Thinking Critically About Revival

By Tom Wells
I have somewhere met the remark, that "the chariot of the gospel never has free course, but the devil tries to be the charioteer." There is nothing he is so much afraid of as the power of the Holy Ghost. Where he cannot arrest the showers of blessing, it has ever been one of his devices to dilute or poison the streams .... With the obvious signs of the times in view, who does not see that this artful foe would enjoy his malignant triumph, if he could prejudice the minds of good men against all revivals of religion? This he does, not so much by opposing them, as by counterfeiting the genuine coin, and by getting up revivals that are spurious and to his liking. Revivals are always spurious when they are got up by man's device, and not brought down by the Spirit of God. - Gardiner Spring 
An impression prevails that Presbyterians of the Old School, do not believe in revivals of religion, but this is erroneous. The differences between them and the New School are not as to the fact of revivals, but as to the evidences of their genuineness. - Lewis Cheeseman 
The idea that there can be no real improvement or advance without revival, is quite the opposite of the teaching of Christ where he would have us understand that, as in nature, the law of slow and gradual growth is the norm in his kingdom (Matt. 13:31-33). - Iain Murray 
A group of us were sitting around a table at our monthly pastors fellowship in Dayton, Ohio, agilely flitting from subject to subject when someone mentioned revival. The ensuing discussion went something like this: "What about the revival in China?" The question was directed to a missionary who had visited the People's Republic no less than ten times in recent years to evangelize college students in one of the major cities.

"You can't believe what you hear coming out of China," was the reply. "I've seen nothing to confirm the stories of miracles that you may have heard of here in the States." He went on to cite an exciting story of superhuman endurance under trial by a Chinese believer. It was a good story, but it was false. Someone else chimed in. "But we've heard that there are fifty million Christians in China now. Is that true?"

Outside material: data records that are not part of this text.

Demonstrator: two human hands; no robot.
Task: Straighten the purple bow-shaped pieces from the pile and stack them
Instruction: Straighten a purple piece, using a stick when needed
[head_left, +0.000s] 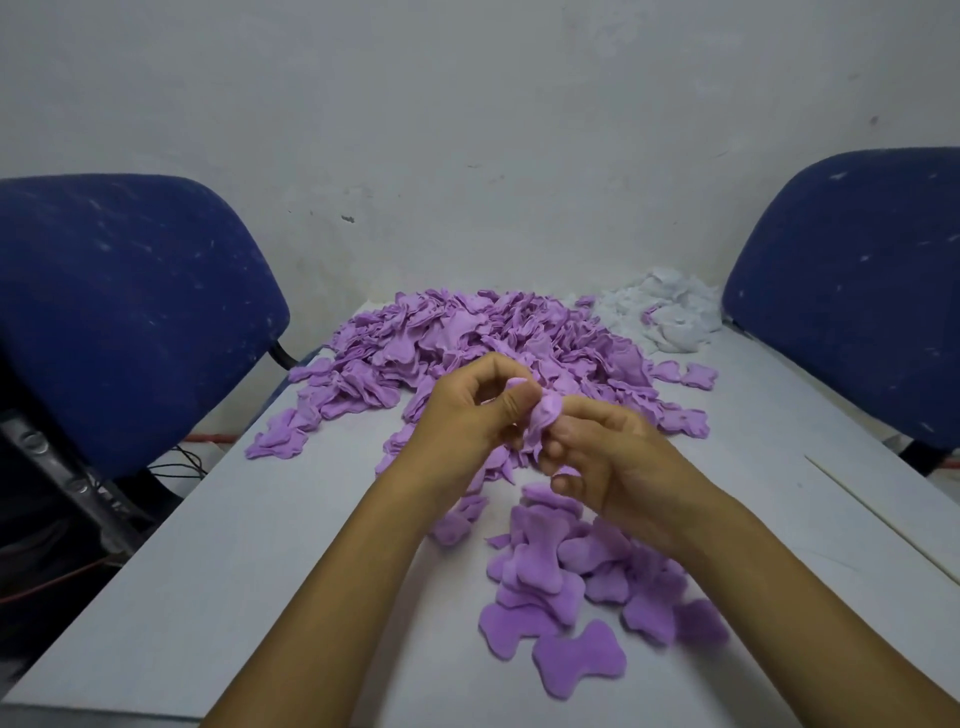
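Note:
A big pile of crumpled purple bow-shaped pieces (467, 338) covers the far middle of the grey table (234, 571). Above its near edge my left hand (467, 415) and my right hand (608, 462) meet and both pinch one folded purple piece (543, 418) between fingers and thumbs. Close to me, under my right forearm, flattened purple pieces (566, 582) lie overlapping in a loose stack, with single flat ones (576, 660) at its front.
A heap of white scraps (665, 312) lies at the table's far right corner. Blue chairs stand at the left (130, 312) and at the right (852, 291). Cables run over the floor at the left. A white wall is behind.

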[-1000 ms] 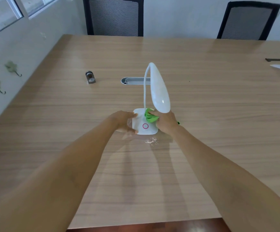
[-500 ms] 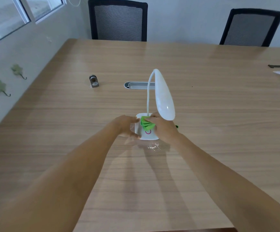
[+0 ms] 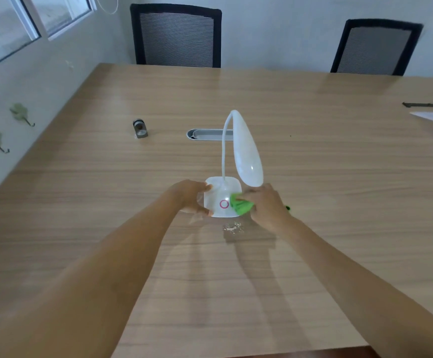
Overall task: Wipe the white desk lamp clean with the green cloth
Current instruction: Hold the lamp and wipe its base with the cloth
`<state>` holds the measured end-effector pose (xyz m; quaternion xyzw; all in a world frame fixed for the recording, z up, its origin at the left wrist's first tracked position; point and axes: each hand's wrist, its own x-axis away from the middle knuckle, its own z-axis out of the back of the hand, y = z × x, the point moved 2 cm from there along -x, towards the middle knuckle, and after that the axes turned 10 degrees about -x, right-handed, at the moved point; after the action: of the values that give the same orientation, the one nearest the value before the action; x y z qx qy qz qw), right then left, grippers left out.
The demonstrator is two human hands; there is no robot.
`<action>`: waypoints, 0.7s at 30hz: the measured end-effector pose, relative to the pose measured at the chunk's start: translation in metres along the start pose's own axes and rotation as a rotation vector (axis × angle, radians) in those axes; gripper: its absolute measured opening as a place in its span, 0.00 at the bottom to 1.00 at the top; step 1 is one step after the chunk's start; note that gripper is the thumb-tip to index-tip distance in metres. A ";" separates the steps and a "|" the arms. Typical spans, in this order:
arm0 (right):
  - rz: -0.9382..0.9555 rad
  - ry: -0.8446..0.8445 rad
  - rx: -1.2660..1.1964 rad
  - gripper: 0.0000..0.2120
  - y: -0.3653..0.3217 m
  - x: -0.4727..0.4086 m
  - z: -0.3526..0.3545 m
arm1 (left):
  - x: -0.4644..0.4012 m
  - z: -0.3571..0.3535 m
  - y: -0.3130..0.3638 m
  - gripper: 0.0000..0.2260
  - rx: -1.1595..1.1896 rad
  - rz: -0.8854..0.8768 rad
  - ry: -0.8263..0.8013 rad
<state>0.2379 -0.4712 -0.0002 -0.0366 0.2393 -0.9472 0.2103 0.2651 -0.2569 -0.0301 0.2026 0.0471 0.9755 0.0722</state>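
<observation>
Wiping the base was the step in hand, as I read it. The white desk lamp [image 3: 236,177] stood upright at frame centre on the wooden table [image 3: 339,177], its square base [image 3: 222,196] just below centre w/ a pink ring [image 3: 224,204] on top; the neck curved up and the head drooped over the base's right side. My right hand [image 3: 267,205] was closed round the bunched green cloth [image 3: 240,205], pressing it on the base's right front corner, touching the ring's edge. My left hand [image 3: 191,198] gripped the base's left edge, fingers curled above and below, steadying it.

Neck and head looked untouched by the cloth at that moment, so prob. early-to-mid task. Next move, I judged: finish the base top, then run the cloth up the thin neck, keeping the left hand clamped since the lamp looked top-heavy.

Containers: only a grey oval tray-like slot [image 3: 205,134] set in the table behind the lamp; nothing visible in it. A small metal object [image 3: 140,129] sat to the upper left, two black chairs [image 3: 176,34] along the top. Whitish specks [image 3: 233,227] lay on the table just below the base.
</observation>
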 end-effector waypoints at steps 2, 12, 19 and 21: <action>-0.117 0.096 -0.114 0.18 0.003 -0.023 0.005 | 0.001 0.001 0.001 0.45 -0.010 0.002 0.000; -0.104 -0.105 0.009 0.22 -0.005 0.002 -0.020 | 0.007 0.007 0.008 0.43 -0.082 -0.003 -0.020; -0.120 -0.094 0.010 0.23 0.002 0.008 0.004 | 0.008 0.010 0.010 0.44 -0.097 -0.003 -0.032; -0.182 0.029 -0.067 0.16 -0.001 -0.014 0.010 | 0.007 0.009 0.010 0.44 -0.091 0.001 -0.030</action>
<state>0.2523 -0.4690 0.0093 -0.0515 0.2696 -0.9542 0.1187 0.2612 -0.2647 -0.0184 0.2136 0.0017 0.9735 0.0813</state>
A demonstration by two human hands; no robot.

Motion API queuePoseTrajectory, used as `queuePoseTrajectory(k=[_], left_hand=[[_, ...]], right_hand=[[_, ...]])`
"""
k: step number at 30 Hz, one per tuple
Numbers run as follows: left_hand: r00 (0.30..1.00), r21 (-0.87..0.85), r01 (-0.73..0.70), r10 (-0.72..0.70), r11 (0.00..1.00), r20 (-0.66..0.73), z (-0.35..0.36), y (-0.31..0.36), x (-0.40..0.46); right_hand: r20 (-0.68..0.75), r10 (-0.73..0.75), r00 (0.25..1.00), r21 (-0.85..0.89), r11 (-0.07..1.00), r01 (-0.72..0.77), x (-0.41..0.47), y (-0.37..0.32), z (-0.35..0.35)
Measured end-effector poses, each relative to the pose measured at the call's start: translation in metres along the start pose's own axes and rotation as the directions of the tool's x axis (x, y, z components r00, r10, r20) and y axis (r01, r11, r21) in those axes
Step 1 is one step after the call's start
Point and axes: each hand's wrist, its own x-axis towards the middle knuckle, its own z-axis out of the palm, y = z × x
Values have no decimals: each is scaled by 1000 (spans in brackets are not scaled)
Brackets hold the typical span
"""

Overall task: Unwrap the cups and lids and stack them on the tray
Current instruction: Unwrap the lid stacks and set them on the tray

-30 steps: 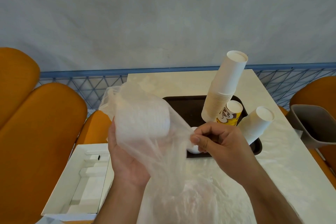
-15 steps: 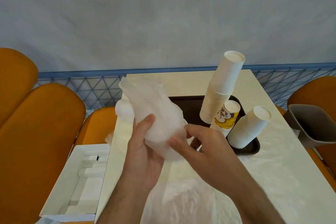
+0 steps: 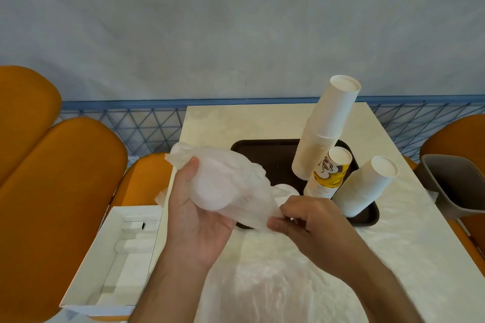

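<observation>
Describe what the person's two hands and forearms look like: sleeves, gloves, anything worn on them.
Both are bare. The left hand and the right hand wear no gloves, and no rings show on the visible fingers. Both forearms are uncovered right to the bottom edge of the frame: no sleeve or cuff enters the view. No watch, bracelet or band shows at either wrist. Fingernails look short and unpainted.

Soft, even daylight, faint shadows; wide-angle bending at the edges; slightly soft focus, mild sheen on the bench (image 3: 262,123).
</observation>
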Motion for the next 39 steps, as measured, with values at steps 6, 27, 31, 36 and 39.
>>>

"Yes," replied our friend, "that is true if you count all those who profess any kind of Christianity. Fifty million would be a fair estimate."

I remember this exchange because it well illustrates the difficulty we have in understanding one another. When the missionary heard the word "revival" he assumed the question was about the exciting and the miraculous. But others heard a question about the vast numbers of men and women who have turned to Christ in China in the last twenty-plus years. It took a few minutes to unravel the confusion and to get us all thinking along the same lines.

Questions about the meaning of revival are not uncommon. Maybe you have heard a conversation that went like something like this: "Revival occurs when God brings a large number of people to Himself, when, in other words, men and women are being born again." "Not so fast! You can't revive what's never been alive. Revival is a work among the people of God. Dead sinners don't come into it at the earliest stage." Clearly there is a difference here, but who is right and who is wrong?

I suspect that the answer lies in associating our present use of the term with a text like, "O Lord, revive Thy work in the midst of the years" (Hab. 3:2). Whenever God is unusually and powerfully at work in His world, there we rightly speak of revival. If we want to think critically about revival, then, we will concentrate on times and places where God is manifestly at work. I suppose there will not be much controversy about this.

But the first thing we have to think critically about shows that my own definition of revival, though accurate as far as it goes, begs an important question, "When is God manifestly at work?" Let me show you what I mean.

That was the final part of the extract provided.